Commonwealth Care Alliance
Individuals enrolled in both Medicare and Medicaid, known as dual eligibles, are among the highest-cost beneficiaries in the U.S. Commonwealth Care Alliance, a small nonprofit insurer and care delivery system in Massachusetts, operated under a public demonstration program designed to provide comprehensive coverage and care for the elderly dual eligible population. Led by Dr. Robert Master, Commonwealth Care Alliance worked with its contracted providers to implement and support a care delivery model that would allow as many members as possible to live independently outside of nursing homes. This case examines Commonwealth Care Alliance’s insurance and care delivery approaches amidst a changing policy environment and various resource constraints.

The University of Texas MD Anderson Cancer Center: Interdisciplinary Cancer Care
In 2006, the University of Texas MD Anderson Cancer Center became an internationally leading institution for cancer care, education, and research. In 1996, it began reorganizing itself from a cancer hospital that was physically organized around clinical specialties into one that was organized into disease-based integrated practice units called multidisciplinary care centers. These units were supported by a new construction project that had created new disease-specific facilities and a widely-supported administrative plan in which physicians reported both to leadership of specialty-based academic departments and disease-based clinical centers.

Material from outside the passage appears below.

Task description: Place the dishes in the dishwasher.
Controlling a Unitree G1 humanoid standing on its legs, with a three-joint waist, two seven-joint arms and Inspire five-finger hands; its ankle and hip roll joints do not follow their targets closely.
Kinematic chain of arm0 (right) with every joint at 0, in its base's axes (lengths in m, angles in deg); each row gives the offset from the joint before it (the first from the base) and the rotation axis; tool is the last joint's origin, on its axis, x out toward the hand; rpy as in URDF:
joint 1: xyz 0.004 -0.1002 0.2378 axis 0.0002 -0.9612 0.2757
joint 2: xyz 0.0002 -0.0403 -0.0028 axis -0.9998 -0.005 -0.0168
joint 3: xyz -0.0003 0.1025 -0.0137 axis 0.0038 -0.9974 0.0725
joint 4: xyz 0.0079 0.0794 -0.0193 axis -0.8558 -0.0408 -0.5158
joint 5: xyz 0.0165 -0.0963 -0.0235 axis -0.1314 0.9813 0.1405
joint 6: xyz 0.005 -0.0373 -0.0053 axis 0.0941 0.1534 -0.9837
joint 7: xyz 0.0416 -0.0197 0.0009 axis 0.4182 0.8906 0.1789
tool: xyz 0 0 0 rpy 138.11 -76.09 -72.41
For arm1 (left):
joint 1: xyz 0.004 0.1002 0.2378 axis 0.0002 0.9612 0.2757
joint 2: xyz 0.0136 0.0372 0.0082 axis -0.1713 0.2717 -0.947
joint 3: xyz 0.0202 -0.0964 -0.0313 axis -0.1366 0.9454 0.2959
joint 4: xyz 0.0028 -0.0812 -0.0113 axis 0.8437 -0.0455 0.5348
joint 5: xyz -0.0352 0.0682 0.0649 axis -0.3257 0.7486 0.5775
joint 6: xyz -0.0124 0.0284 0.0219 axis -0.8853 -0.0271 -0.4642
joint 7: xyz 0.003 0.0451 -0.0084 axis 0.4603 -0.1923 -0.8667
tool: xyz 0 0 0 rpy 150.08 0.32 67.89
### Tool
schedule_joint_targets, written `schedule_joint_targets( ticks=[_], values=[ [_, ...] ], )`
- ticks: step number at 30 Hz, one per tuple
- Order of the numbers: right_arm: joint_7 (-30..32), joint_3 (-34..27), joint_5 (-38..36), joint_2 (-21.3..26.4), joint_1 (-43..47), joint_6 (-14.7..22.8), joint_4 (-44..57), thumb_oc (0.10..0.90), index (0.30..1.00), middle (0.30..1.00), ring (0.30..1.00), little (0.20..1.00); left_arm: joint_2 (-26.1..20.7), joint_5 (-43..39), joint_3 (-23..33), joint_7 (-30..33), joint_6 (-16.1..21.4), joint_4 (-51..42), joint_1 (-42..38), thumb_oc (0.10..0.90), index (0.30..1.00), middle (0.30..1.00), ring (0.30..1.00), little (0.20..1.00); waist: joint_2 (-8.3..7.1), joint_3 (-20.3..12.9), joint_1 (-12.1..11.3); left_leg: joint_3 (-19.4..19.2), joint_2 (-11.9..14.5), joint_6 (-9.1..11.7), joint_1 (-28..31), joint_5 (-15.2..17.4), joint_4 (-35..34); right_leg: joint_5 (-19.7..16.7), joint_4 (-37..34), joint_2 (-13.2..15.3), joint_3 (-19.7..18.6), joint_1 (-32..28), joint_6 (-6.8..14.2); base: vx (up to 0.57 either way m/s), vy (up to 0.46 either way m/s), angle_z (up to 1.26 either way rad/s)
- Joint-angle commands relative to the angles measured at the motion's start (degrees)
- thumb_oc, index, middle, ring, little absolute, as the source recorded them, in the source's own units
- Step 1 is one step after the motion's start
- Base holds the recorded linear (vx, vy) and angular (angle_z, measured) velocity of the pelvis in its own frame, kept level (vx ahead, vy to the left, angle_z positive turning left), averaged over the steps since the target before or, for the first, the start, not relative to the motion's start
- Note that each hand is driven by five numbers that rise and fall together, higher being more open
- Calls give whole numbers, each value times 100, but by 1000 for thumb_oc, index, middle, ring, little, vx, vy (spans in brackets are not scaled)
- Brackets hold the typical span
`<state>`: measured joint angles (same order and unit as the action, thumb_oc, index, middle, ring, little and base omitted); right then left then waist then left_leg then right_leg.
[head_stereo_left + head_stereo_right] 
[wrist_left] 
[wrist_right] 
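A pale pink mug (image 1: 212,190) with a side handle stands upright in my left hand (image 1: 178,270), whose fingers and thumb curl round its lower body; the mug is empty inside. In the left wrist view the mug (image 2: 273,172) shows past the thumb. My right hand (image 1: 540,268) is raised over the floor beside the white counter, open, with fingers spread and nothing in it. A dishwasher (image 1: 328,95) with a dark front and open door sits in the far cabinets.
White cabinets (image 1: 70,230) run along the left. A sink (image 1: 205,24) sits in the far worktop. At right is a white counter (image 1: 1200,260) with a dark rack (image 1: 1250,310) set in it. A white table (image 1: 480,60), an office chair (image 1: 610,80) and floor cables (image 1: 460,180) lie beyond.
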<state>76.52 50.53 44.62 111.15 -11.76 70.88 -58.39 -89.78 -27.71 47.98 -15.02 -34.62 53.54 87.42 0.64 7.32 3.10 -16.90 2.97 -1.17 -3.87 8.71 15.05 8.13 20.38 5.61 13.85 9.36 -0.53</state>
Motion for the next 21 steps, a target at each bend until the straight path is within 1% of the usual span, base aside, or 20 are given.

The Joslin Diabetes Center
The Joslin Diabetes Center (Joslin) in Boston is a leading center for diabetes care, clinician training and research. The incidence of diabetes is rising precipitously worldwide, challenging quality of life with its complications and rapidly accelerating health care expenditures for employers and governments. Joslin’s multi-specialty, team-based care and patient education programs provide opportunities to examine integrated practice units, early-stage and preventive care, and clinical coordination along the full care cycle. The focus on diabetes also enables discussion of what services need to be included in integrated practice units serving patients with complex, chronic diseases. However, despite its renown, Joslin’s clinical operations lose money, raising the challenge of how to align financial success and clinical success in health care delivery.

Michelin Employee Health Strategy
In 2007, Michelin North America was confronting a steep rise in health benefits costs, a projected growth rate that threatened the company’s profitability and a growing realization that productivity, disability and absenteeism were related to employee health.  The company began a comprehensive study of its approach to employee benefits, and was deciding whether to simply wait for the problem to resolve itself, move to a defined contribution health plan, comprehensively redesign its benefits, wait for government action or shift more costs to employees.  The teaching focus for this case is to identify unmet health needs, measure health improvement, structure benefits for optimal health, partnerships between providers and employers, and chronic disease care.